Statistical analysis
All data are expressed as the mean ± standard error of the mean obtained from at least three independent experiments. Statistical comparisons between experimental and control groups were assessed using one-way ANOVA with Tukey's post hoc test. The data were analyzed by SPSS version 11.5 for Windows (SPSS Inc.). P<0.05 was considered to indicate a statistically significant difference.
Results
DEX and 4-PBA decrease apoptosis
Flow cytometry studies revealed that compared with that in normal HK-2 cells, apoptosis was significantly increased in the model H/R HK-2 cells (P<0.05); furthermore, DEX significantly lowered apoptosis in the H/R HK-2 cells (P<0.05; Fig. 1A and B). 4-PBA did not significantly impact the apoptosis of HK-2 cells, but significantly decreased the apoptosis of H/R HK-2 cells compared with the model only and control groups (P<0.05; Fig. 1B). The apoptosis rate of the model + 4-PBA group was slightly but non-significantly (P>0.05) lower compared with that of model + DEX group, indicating that 4-PBA had a significant inhibitory effect on the apoptosis of HK-2 cells induced by hypoxia reoxygenation and the effect was equivalent to that of DEX. The data suggested that combined treatment of DEX and 4-PBA reduced apoptosis-induced by H/R treatment.
Figure 1
Flow cytometry analysis of apoptosis in HK-2 cells following hypoxia/reoxygenation and DEX and 4-PBA treatment. (A) Flow cytometry results and (B) quantified apoptotic rate. *P<0.05 vs. control; #P<0.05 vs. model. DEX, dexmedetomidine; 4-PBA, 4-phenylbutyric acid.

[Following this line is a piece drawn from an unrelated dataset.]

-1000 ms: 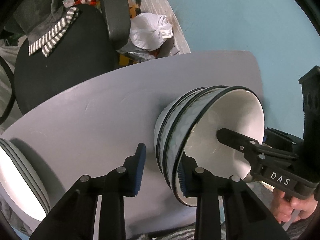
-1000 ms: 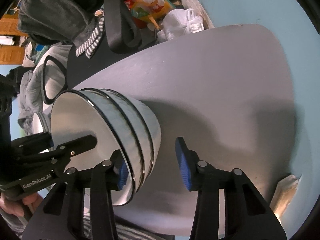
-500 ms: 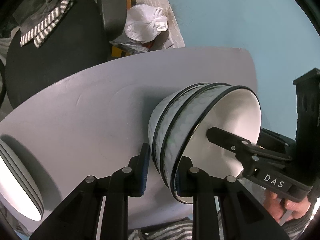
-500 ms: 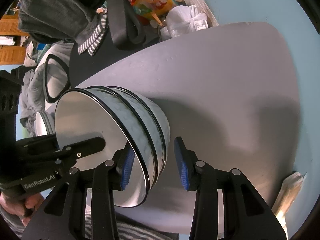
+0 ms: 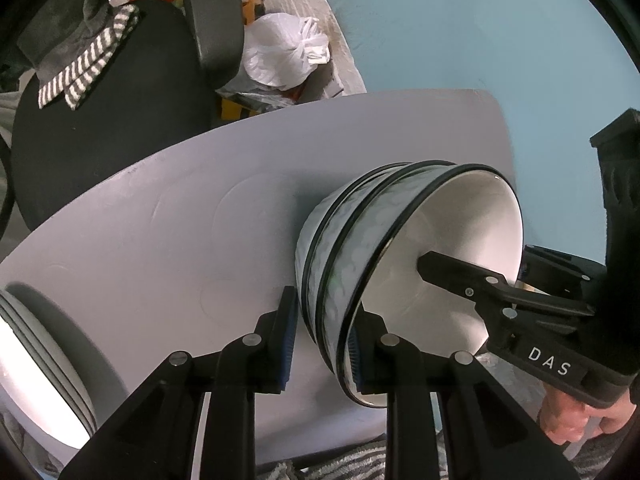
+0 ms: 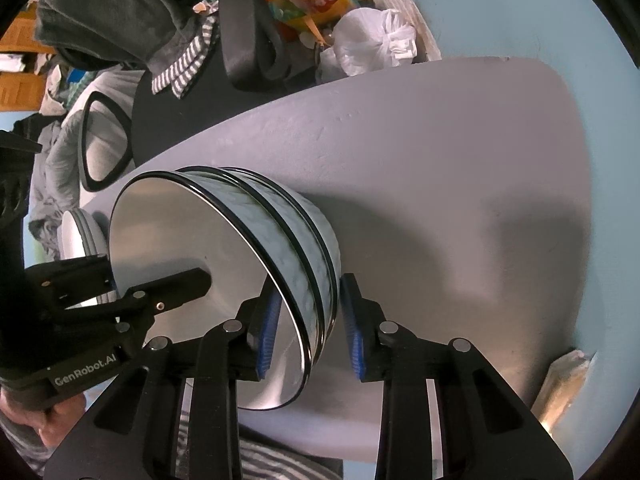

DEX and 4-PBA downregulate the expression levels of CypD, cytochrome c, eIF2α and GRP78
Western blotting was performed to assess the impact of DEX and 4-PBA on CypD, cytochrome c, eIF2α and GRP78 expression levels in H/R cells as presented in Fig. 2. The results indicated that 4-PBA did not significantly change the expression levels of these proteins compared with the control. However, all of these proteins were significantly upregulated after H/R modeling (P<0.05; Fig. 2). DEX and 4-PBA significantly downregulated the expression levels of these proteins in H/R HK-2 cells compared with the model group (P<0.05; Fig. 2). The data indicated that combined treatment of DEX and 4-PBA reduced the expression of CypD, cytochrome c, eIF2α and GRP78 after H/R treatment.
Figure 2
Expression levels of CypD, cytochrome c, eIF2α and GRP78 in HK-2 cells following hypoxia/reoxygenation and DEX and 4-PBA treatment. The left panel presents representative western blotting, and the right panel shows the quantified relative protein levels. *P<0.05 vs. control; #P<0.05 vs. model. CypD, cyclophilin D; eIF2α, eukaryotic translation initiation factor 2α; GRP78, glucose-regulated protein 78.
DEX and 4-PBA alleviate ischemia-reperfusion injury (IRI)
At the time of measurement, the renal volume and weight were not different among all groups (Fig. 3). The RRI by color Doppler ultrasound indicated that RRI was significantly increased following ischemia-reperfusion modeling compared with that in the control (P<0.05). However, it was decreased significantly after DEX and 4-PBA treatment (P<0.05; Fig. 3). Compared with that of the DEX-treated group, the RRI of the 4-PBA-treated group was similar and the difference between the groups was not significant (P>0.05), which indicated that the treatments produced similar effects.
Figure 3
Characterization of kidney volume, weight and kidney artery resistance index of mice following ischemia-reperfusion and DEX and 4-PBA treatment. *P<0.05 vs. control; #P<0.05 vs. model. DEX, dexmedetomidine; 4-PBA, 4-phenylbutyric acid.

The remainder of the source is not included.